Suplementos con evidencia real para la artrosis de rodilla
El mercado de suplementos para las articulaciones es amplio y con frecuencia excede lo que la evidencia respalda. Estos son los que cuentan con estudios clínicos más consistentes.
- Colágeno hidrolizado tipo II: aporta aminoácidos que el condrocito utiliza como materia prima para la síntesis de colágeno articular. Un metaanálisis de 2021 encontró reducciones significativas del dolor y mejora de la rigidez con dosis de 10 gramos diarios durante al menos 12 semanas. Su efecto es más claro en artrosis leve o moderada.
- Glucosamina sulfato: el suplemento más estudiado en artrosis de rodilla. Los ensayos con glucosamina en forma de sulfato, a dosis de 1.500 mg diarios, han mostrado efectos modestos pero consistentes sobre el dolor y la función articular. La EULAR, la sociedad europea de reumatología, la incluye entre las opciones de tratamiento sintomático de la artrosis leve.
- Cúrcuma en extracto estandarizado: estudios con extracto de curcumina a dosis de 500 a 1.000 mg diarios han mostrado reducciones del dolor comparables a las del ibuprofeno en ensayos de 4 a 8 semanas, con mejor tolerancia digestiva que el fármaco.

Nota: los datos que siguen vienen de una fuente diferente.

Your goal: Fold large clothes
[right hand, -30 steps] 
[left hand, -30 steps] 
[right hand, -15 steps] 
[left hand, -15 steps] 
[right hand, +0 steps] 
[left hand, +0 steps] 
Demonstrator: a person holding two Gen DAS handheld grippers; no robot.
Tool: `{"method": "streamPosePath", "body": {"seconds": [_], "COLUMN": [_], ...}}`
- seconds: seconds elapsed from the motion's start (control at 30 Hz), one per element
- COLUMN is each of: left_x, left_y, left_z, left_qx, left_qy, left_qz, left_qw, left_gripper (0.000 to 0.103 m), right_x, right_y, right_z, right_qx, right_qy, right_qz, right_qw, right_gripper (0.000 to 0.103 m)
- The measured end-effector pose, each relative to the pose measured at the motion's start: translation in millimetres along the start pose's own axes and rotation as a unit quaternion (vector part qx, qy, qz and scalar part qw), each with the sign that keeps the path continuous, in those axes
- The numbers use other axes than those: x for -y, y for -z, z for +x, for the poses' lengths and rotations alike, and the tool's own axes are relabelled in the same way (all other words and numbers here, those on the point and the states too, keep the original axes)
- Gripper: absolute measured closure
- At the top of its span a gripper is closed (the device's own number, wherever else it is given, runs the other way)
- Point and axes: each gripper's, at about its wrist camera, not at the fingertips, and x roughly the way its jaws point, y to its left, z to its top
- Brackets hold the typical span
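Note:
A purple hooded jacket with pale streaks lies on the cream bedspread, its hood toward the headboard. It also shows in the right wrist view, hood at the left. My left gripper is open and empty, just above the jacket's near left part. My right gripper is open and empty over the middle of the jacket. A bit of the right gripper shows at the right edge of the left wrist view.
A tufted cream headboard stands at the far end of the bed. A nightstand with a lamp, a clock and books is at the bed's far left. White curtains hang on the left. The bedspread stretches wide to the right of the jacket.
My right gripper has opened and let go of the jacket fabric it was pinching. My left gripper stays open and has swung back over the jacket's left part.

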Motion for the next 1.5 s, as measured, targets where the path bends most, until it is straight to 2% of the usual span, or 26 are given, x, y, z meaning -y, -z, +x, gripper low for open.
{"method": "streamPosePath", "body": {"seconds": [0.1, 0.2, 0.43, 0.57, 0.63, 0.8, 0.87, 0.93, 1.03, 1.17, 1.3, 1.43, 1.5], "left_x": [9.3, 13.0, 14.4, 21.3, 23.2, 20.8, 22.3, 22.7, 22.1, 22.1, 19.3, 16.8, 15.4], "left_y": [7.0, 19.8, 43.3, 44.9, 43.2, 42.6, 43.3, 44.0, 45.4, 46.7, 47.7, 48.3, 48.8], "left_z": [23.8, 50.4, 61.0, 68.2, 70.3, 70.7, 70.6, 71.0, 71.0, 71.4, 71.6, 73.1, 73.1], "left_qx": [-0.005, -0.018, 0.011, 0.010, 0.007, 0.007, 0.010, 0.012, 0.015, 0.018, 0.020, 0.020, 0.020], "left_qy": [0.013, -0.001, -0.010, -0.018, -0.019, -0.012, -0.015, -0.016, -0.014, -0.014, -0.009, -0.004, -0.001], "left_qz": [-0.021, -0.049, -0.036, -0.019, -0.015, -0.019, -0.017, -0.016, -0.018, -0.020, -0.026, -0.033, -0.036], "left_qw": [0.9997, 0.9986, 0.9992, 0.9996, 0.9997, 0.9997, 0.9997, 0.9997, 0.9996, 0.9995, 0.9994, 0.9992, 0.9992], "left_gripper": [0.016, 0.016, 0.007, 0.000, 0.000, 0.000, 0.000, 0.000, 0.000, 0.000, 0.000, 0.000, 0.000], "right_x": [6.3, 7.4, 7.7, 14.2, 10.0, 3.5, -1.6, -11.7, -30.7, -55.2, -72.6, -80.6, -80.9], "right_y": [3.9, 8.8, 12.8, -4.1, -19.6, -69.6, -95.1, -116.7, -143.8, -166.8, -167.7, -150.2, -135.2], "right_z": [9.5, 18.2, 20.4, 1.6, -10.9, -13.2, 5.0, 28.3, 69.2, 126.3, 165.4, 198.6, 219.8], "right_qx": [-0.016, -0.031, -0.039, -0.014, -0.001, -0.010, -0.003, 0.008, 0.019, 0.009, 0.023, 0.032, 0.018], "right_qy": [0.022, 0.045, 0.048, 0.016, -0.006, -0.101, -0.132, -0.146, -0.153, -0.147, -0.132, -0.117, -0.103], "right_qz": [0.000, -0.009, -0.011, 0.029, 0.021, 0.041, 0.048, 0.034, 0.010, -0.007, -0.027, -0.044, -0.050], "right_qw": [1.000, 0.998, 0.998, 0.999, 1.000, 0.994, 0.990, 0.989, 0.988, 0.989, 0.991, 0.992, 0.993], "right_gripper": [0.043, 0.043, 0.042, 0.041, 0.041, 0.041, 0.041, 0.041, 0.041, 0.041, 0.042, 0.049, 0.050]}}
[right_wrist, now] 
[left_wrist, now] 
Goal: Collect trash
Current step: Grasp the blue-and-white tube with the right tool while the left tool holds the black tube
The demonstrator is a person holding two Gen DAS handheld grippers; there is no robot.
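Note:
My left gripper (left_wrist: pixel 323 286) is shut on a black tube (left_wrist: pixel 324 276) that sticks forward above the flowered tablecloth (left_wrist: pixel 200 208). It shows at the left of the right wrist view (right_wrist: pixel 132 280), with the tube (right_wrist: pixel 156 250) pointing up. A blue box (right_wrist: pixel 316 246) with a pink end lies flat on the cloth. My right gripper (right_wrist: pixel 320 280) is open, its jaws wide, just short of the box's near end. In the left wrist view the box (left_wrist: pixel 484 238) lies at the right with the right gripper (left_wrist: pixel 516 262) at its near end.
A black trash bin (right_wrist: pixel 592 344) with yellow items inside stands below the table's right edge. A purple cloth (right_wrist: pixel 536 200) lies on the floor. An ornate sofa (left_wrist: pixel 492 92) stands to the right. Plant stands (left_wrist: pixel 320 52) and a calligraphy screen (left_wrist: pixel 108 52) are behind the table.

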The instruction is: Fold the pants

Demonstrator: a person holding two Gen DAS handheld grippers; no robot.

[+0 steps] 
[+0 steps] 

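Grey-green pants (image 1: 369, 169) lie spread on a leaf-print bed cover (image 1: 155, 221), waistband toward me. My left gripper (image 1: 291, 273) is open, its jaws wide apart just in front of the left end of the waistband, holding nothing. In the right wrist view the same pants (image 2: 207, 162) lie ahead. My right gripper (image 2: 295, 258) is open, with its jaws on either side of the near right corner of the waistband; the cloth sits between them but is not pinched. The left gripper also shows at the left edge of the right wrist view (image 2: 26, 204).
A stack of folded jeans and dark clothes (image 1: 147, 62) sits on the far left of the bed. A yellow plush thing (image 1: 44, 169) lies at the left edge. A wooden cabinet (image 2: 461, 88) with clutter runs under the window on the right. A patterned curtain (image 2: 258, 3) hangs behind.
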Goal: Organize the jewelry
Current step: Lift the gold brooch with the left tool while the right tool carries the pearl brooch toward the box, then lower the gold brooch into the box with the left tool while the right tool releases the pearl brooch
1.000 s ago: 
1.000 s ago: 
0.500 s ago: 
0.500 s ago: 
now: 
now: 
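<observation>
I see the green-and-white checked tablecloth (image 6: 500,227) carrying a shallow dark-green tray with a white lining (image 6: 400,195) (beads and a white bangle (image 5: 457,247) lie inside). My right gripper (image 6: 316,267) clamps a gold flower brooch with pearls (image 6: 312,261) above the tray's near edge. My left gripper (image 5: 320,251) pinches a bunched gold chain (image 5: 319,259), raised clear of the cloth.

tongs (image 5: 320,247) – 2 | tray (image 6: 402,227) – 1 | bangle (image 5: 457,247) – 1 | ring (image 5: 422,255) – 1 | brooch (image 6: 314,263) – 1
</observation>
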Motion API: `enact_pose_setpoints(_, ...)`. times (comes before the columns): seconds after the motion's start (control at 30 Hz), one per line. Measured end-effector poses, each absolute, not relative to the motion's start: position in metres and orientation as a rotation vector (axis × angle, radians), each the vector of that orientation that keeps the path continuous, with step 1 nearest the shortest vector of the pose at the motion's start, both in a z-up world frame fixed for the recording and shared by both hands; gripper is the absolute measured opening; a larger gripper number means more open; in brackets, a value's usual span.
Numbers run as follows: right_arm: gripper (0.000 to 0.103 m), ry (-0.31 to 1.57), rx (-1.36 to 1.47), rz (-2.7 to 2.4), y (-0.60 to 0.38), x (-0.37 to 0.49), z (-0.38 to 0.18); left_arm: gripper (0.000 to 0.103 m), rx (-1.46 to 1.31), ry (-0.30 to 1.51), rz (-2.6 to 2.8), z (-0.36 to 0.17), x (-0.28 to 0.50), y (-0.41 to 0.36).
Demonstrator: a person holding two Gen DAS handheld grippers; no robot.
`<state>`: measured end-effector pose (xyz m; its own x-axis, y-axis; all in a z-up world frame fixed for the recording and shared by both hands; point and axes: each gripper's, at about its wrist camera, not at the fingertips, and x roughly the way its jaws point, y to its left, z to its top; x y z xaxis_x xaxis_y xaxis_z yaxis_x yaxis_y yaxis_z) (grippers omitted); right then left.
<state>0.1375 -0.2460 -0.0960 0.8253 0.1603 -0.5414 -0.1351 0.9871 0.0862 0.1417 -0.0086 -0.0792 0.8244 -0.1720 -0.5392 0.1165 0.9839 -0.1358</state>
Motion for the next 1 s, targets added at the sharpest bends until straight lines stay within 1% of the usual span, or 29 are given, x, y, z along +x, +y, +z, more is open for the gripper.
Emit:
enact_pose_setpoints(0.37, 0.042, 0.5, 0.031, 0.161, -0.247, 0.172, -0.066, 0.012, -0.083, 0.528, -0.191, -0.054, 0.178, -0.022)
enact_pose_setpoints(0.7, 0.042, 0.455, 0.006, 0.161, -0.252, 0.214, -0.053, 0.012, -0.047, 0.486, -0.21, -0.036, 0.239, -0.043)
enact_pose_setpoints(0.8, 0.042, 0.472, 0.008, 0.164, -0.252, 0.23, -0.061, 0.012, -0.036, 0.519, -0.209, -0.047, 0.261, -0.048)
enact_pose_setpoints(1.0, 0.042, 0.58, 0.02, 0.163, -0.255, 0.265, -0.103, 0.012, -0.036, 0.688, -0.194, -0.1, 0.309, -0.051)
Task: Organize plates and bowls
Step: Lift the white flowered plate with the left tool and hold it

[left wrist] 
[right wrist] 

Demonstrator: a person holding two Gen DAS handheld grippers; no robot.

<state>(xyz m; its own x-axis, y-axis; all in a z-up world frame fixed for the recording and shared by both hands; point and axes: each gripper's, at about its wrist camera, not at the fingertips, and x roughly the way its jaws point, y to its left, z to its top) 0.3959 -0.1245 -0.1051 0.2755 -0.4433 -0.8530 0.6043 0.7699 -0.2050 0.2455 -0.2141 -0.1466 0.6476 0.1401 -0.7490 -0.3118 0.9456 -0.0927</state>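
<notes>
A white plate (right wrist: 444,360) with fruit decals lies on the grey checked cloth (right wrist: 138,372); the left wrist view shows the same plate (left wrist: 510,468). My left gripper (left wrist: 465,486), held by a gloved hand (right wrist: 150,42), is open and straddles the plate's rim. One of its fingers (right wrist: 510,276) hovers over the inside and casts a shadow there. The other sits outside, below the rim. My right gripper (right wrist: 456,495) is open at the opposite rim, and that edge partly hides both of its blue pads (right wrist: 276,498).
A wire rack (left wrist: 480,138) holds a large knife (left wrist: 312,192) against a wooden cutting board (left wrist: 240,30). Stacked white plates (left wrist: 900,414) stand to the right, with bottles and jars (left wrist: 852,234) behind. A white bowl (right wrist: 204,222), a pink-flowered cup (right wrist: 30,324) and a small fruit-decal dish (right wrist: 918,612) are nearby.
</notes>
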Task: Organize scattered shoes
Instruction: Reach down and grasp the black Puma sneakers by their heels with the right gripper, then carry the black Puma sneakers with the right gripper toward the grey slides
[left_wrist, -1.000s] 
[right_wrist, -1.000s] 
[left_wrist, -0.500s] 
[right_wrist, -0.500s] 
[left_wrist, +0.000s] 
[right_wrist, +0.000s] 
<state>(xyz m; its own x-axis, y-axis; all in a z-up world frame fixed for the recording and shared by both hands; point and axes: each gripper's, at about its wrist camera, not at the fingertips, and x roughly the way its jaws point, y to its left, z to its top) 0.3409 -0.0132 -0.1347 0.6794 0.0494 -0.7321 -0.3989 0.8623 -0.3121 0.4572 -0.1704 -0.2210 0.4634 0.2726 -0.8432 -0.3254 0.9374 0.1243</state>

- Vitamina D bajo indicación médica: su déficit, muy frecuente en personas mayores de 50 años, se asocia a mayor progresión de la artrosis y mayor intensidad del dolor articular. Un análisis de sangre previo es el único modo de saber si la suplementación está justificada y en qué dosis.
La artrosis de rodilla no tiene cura, pero sí tiene un margen real de manejo conservador que muchas personas no aprovechan porque nadie les ha explicado con claridad qué funciona y por qué. El movimiento adaptado, la alimentación antiinflamatoria y el control del peso son las tres intervenciones con mayor impacto documentado, y las tres están al alcance de cualquier persona independientemente de la fase de la enfermedad en que se encuentre.
Este artículo tiene una finalidad exclusivamente informativa y no sustituye la evaluación médica profesional. Ante dolor articular persistente o limitación funcional de la rodilla, consulte con su médico o reumatólogo para recibir un diagnóstico y un plan de tratamiento individualizados.